Dunbar believed her. He thought, OK, Sherlock, time to play detective. What he didn’t want was to have to stake out this shithole, maybe for hours or days even, if Elvis decided not to come home for a while. He looked more closely at the miserable dwelling, opening drawers, peering into cabinets, willing something to pop out at him. There was a pile of newspapers on the kitchen table. Idly, Dunbar picked one up and glanced at the headline, something about black leaders selling out their third-world brothers in the struggle against imperialism. Late-breaking news. Then something clicked.
He showed the paper to the woman. “Who reads this paper, you?”
She shrugged. “He bring them here.”
“He ever talk about a dude name of Mandeville Louis? Or Stack?” Shrug. Dunbar said, “I’ll be back.” He left the apartment and rushed down the stairs. It could be a coincidence that Preston Elvis had lying around his apartment twenty or thirty copies of the Claremont Press, the same newspaper that Mandeville Louis had worked for.
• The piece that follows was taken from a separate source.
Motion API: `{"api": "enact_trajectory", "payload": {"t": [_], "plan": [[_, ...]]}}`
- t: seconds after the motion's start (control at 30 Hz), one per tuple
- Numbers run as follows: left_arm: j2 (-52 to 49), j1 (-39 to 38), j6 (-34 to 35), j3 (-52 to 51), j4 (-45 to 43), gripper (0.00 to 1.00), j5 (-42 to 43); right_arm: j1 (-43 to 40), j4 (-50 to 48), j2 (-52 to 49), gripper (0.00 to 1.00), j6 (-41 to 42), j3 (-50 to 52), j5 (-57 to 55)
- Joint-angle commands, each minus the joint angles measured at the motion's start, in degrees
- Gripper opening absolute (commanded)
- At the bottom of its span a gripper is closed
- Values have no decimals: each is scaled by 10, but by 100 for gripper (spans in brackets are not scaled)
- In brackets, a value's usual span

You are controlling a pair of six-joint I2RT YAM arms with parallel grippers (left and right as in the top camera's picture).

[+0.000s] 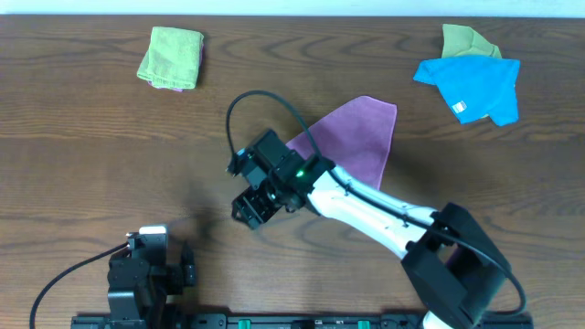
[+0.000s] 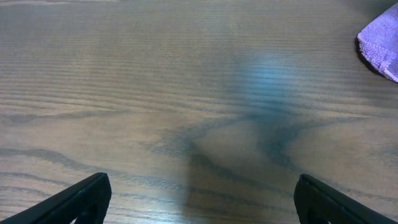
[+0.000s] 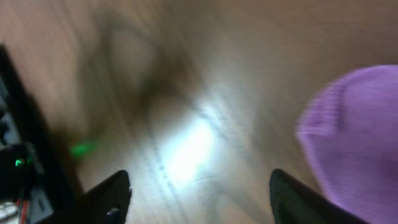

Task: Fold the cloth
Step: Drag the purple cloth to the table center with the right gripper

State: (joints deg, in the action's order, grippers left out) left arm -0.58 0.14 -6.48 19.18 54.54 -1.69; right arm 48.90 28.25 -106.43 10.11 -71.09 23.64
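Note:
A purple cloth (image 1: 352,137) lies in a triangle shape at the table's middle. My right gripper (image 1: 251,208) is open and empty, just off the cloth's lower left corner and over bare wood. The right wrist view is blurred; it shows the cloth's rounded edge (image 3: 357,130) at the right and the open fingers (image 3: 199,202) over bare table. My left gripper (image 1: 151,239) is open and empty at the front left. The left wrist view shows its fingers (image 2: 199,202) wide apart over wood and a corner of the purple cloth (image 2: 380,38) at the top right.
A folded green cloth (image 1: 171,58) lies at the back left. A blue cloth (image 1: 473,88) lies at the back right, partly over another green cloth (image 1: 464,41). The right arm (image 1: 384,215) stretches across the front middle of the table.

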Motion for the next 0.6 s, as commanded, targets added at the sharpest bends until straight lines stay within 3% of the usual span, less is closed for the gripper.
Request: {"api": "enact_trajectory", "payload": {"t": [0.0,0.13,0.4,0.5,0.57], "plan": [[4,-3,-12,-14,12,95,-2,7,-7,17,84,14,-2,12],[4,-3,-12,-14,12,95,-2,-2,-29,46,89,21,-2,-4],[4,-3,-12,-14,12,95,-2,-63,-29,140,85,80,-2,-54],[4,-3,-12,-14,12,95,-2,-97,-14,177,96,87,-2,-40],[4,-3,-12,-14,12,95,-2,-120,10,201,99,86,-2,-37]]}}
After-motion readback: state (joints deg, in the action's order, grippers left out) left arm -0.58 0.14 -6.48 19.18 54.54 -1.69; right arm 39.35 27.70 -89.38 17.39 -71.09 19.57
But somehow Dunbar doubted it.
“Mister Barlow? Emerson Dunbar,” said Dunbar, showing his ID. “I’d like to ask you some questions.”
The editorial offices of the Claremont Press occupied a storefront on the avenue of the same name, and consisted of a small shop immediately off the street, where you could buy the Press and a selection of books and records, or place classified ads; and, behind a glass door, one large room, which held a jumble of battered desks, filing cabinets, and other necessaries of journalism. Dunbar was standing at one of these desks, talking to James Barlow, the managing editor of the Claremont Press.
Barlow, a chubby, tan man with an Afro and ferocious side whiskers was dressed in a bush jacket and a black T-shirt. He regarded the police ID with studied repugnance.
“Why don’t you pigs leave us alone? The fucking FBI was here last week. I’m being followed, you know that? Two little blondies in a gray car. You see this phone? Tapped. The entire power of the fascist racist state is ranged against us, but we shall continue to speak and print the truth. Now, beat it! Go fuck with the Times for a change.”
“Mister Barlow, I’m not trying to harass you. This is a routine investigation of a routine crime. All I want to know is, have you seen this man?” He held out the mug shot of Preston Elvis. Barlow barely glanced at it.
“No,” he snapped.
“You sure? Why don’t you take another look? We have reason to believe he worked here.”
“I don’t need to. One oppressed nigger is the same as another. And if you think I’m going to help an oreo pig track down a brother, you’re dumber than you look.”
“Take it easy, Barlow. I gave fifty bucks to the NAACP in 1969.”
“Get out of here!”
“Honest, Barlow, I could care less about this guy’s politics. And they promised me if I broke this case I’d make sergeant-don’t you want to see the brothers get ahead on the force?”
“Brother, my ass! When the oppressed peoples rise up it’ll be class traitors and running dogs like you who’re gonna go to the wall first.”
“I can hardly wait. Lookie here, Lumumba, I’d like to stay and bullshit with you about the class struggle and all, but there’s this guy who seems to have aced about a hundred guys, most of ’em blacker than you, and I’d like to put him away, and this dude Elvis is gonna help me do it. Now, I asked you nice to help me, and you told me to get fucked so what do you say, we go along downtown and I’ll ask you again?”